We are not hopelessly stuck. There is hope in the God who promises to do new things:

“Do not remember the former things, nor consider the things of old. Behold, I will do a new thing, Now it shall spring forth; Shall you not know it? I will even make a road in the wilderness and rivers in the desert.” Isaiah 43:18-19

When depression holds us so tightly we cannot feel its cold iron-clad grip anymore. When we think we cannot forget painful thoughts. When we are so anxious that thoughts are on rewind all day and night. Will we recognize our God? Our Comforter and Providence?

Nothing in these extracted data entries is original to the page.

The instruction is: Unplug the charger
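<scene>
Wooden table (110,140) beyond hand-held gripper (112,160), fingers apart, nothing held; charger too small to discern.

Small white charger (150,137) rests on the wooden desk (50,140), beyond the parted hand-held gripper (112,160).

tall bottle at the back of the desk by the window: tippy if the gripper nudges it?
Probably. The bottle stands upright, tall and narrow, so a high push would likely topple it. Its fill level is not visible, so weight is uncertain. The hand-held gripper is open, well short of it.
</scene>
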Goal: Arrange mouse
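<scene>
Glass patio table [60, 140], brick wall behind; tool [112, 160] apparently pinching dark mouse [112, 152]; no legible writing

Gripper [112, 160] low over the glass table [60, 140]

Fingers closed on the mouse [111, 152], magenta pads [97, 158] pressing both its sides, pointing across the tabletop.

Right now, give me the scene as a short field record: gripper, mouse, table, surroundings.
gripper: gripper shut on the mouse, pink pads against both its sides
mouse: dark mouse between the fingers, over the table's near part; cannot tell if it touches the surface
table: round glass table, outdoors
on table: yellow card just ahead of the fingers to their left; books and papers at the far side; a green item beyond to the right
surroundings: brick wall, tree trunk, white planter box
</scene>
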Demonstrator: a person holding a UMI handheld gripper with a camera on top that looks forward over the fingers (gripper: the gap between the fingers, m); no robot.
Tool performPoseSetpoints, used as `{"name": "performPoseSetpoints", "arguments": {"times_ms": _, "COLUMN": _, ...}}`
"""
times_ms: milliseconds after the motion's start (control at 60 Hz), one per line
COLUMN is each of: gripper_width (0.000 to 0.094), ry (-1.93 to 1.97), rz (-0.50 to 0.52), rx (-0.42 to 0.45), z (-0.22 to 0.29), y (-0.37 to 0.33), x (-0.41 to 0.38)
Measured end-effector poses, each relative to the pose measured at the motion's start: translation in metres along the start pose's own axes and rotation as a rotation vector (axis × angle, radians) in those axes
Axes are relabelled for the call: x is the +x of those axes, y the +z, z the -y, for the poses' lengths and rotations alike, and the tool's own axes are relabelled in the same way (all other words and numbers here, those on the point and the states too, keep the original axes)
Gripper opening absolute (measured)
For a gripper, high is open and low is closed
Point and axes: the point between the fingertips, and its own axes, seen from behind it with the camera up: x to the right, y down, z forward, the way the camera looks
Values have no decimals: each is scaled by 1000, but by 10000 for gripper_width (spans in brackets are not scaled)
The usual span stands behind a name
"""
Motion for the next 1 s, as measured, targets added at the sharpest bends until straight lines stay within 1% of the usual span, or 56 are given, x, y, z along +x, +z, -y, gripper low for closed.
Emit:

We can be unsteady because we are in a spiritual sense children. We are small and we do not know much, compared to the One we came from. I hope we are still, “so fresh from God.” Even at 90 years old He is still faithful and He never looks at our small seed of love as not enough, as slight, as something other than what is really on our hearts.

Happy Autumn Friends!


Comments

doug caskey:

Thanks Jennifer for a thoughtful reminder of how I also looked at the beginning of fall as a child up until getting out of high school. The excitement of the smell of new textbooks, the new school clothes as you also mentioned. Thank you for teaching me a new word: “neuroplasticity” and a new dimension of greatness of our Creator that I had never heard of before. This fits and illustrates so well with your previous post regarding Ephesians 3:20, that “He is able” always to exceed our human-bound expectations. Makes me want to yell: “Praise the Lord”, or “Hallelujah” ! Your literary work is flourishing !! Keep going!

Wanda Burns:

I loved this, Jennifer!! Fall makes me think of leaves changing colors, pumpkin pie and hot chocolate!!

    jennifer:

    I love all those things too!! Fall makes me want a pumpkin spice latte.